About this exercise
Return the lines of the data below in which the string "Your" occurs.

Exercise data

== Segment start ==

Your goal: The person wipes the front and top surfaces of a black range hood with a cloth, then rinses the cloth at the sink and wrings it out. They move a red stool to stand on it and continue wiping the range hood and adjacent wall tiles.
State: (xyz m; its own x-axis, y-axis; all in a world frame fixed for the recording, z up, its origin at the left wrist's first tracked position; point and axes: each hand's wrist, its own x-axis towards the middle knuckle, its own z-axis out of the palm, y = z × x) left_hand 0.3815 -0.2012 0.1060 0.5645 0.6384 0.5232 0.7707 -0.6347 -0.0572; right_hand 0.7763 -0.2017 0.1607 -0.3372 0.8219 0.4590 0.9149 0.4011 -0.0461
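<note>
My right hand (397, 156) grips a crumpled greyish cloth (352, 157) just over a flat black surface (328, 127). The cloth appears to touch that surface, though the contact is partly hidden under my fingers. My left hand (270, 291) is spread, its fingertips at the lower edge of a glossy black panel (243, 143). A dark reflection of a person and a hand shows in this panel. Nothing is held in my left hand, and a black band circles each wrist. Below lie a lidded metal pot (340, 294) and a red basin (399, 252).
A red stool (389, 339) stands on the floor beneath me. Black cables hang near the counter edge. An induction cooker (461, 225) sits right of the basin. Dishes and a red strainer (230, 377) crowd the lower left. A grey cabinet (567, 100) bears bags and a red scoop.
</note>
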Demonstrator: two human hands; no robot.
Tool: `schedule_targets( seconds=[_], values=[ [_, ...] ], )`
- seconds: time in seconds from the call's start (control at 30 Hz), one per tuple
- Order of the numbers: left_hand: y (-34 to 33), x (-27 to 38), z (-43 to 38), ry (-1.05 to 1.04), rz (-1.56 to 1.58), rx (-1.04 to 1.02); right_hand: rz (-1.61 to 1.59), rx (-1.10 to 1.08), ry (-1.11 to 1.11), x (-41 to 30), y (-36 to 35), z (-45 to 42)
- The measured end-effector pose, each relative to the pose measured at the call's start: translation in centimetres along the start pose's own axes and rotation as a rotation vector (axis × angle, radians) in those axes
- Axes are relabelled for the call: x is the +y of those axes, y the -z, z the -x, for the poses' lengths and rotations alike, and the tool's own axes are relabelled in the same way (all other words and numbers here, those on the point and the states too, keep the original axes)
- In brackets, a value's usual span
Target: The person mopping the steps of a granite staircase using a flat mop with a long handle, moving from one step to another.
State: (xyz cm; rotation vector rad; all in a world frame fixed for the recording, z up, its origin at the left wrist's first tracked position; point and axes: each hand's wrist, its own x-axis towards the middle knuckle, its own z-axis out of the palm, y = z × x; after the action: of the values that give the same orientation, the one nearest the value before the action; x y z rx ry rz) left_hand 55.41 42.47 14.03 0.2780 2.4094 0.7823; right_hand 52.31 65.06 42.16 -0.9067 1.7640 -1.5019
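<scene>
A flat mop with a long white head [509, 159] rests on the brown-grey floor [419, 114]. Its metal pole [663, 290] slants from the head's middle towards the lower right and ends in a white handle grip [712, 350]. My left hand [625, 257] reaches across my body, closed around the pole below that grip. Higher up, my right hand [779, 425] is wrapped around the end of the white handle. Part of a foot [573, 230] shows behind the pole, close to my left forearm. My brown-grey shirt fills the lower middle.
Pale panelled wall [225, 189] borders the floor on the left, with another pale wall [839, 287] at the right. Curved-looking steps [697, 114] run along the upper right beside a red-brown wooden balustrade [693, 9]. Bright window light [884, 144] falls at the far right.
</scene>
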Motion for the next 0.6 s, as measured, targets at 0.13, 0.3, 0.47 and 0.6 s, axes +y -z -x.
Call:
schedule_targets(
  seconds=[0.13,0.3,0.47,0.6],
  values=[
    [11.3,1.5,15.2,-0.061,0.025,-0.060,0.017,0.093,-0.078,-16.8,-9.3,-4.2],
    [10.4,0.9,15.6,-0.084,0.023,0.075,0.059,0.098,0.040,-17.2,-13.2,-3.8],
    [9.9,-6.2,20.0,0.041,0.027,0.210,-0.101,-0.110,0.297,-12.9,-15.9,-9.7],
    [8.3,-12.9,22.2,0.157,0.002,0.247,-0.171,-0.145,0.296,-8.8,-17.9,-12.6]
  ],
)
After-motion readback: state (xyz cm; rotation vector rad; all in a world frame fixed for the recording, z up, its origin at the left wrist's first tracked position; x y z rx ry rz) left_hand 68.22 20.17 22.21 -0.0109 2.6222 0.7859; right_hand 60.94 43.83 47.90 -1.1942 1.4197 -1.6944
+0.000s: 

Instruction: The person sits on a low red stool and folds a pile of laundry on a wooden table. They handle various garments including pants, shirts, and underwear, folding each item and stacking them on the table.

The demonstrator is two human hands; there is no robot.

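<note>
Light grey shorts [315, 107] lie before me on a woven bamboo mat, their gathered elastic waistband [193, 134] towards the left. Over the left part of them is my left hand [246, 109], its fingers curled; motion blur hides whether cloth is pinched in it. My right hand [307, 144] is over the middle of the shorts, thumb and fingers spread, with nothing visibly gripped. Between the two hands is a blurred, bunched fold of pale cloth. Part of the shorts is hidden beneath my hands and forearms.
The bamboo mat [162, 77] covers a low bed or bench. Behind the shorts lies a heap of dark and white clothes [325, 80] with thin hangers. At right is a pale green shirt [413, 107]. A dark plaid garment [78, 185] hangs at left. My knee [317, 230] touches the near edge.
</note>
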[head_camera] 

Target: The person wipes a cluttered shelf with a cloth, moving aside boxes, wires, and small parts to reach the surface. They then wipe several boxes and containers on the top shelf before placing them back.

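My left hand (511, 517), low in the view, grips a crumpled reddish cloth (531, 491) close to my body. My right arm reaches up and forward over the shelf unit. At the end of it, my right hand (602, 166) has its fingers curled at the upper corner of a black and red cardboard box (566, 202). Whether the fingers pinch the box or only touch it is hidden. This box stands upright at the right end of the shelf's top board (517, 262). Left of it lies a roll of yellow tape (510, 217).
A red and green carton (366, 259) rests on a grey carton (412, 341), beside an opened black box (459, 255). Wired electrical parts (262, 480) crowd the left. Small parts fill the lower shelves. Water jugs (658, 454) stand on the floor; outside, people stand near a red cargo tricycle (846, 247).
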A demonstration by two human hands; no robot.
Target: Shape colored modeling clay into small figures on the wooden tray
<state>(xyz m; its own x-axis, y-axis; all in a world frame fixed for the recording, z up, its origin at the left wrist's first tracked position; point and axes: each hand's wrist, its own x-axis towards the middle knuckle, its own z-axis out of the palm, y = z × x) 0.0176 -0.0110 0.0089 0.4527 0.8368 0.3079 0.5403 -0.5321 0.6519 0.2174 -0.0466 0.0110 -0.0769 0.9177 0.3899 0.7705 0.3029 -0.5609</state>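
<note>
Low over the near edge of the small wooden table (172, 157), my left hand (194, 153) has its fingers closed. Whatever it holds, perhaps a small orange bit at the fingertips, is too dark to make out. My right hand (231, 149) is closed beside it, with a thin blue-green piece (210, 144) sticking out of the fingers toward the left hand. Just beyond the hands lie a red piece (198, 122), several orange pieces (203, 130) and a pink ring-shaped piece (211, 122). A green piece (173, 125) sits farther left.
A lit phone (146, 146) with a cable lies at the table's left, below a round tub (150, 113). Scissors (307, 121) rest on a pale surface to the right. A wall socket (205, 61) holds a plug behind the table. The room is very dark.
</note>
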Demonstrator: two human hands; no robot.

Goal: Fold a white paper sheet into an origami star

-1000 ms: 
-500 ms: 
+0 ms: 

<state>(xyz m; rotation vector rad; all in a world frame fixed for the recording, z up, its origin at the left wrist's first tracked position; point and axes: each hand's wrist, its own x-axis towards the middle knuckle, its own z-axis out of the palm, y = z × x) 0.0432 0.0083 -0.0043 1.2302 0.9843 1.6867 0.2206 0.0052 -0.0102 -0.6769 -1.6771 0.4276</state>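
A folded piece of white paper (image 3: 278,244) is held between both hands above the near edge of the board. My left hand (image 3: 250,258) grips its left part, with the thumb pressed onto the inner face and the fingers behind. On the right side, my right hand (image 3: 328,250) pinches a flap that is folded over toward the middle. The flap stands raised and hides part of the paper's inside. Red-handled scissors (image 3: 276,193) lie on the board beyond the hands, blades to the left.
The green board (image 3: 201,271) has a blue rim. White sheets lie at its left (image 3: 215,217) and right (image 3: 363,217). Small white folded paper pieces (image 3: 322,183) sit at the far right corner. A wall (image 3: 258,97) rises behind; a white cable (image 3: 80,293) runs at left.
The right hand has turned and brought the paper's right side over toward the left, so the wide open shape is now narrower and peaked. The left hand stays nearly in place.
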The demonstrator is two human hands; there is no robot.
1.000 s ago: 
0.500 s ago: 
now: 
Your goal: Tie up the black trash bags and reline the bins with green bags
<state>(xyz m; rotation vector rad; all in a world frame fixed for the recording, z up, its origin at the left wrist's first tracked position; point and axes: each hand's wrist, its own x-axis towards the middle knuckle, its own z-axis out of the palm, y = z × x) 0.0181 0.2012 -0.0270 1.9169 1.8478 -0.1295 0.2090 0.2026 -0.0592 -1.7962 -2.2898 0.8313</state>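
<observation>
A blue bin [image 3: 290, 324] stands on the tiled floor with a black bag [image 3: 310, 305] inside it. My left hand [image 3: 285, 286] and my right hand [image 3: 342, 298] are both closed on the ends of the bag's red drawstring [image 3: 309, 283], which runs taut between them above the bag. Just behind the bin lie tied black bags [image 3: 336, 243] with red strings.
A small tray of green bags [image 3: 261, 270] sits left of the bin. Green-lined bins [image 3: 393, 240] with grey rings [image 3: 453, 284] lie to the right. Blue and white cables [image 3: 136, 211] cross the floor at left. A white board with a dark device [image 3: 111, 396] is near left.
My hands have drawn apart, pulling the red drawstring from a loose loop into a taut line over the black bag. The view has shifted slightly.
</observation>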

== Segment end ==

Solution
Your goal: The person wipes the front and top surfaces of a black range hood with a cloth, then rinses the cloth at the sink and wrings it out. They move a red stool to stand on it and continue wiping the range hood and adjacent wall tiles.
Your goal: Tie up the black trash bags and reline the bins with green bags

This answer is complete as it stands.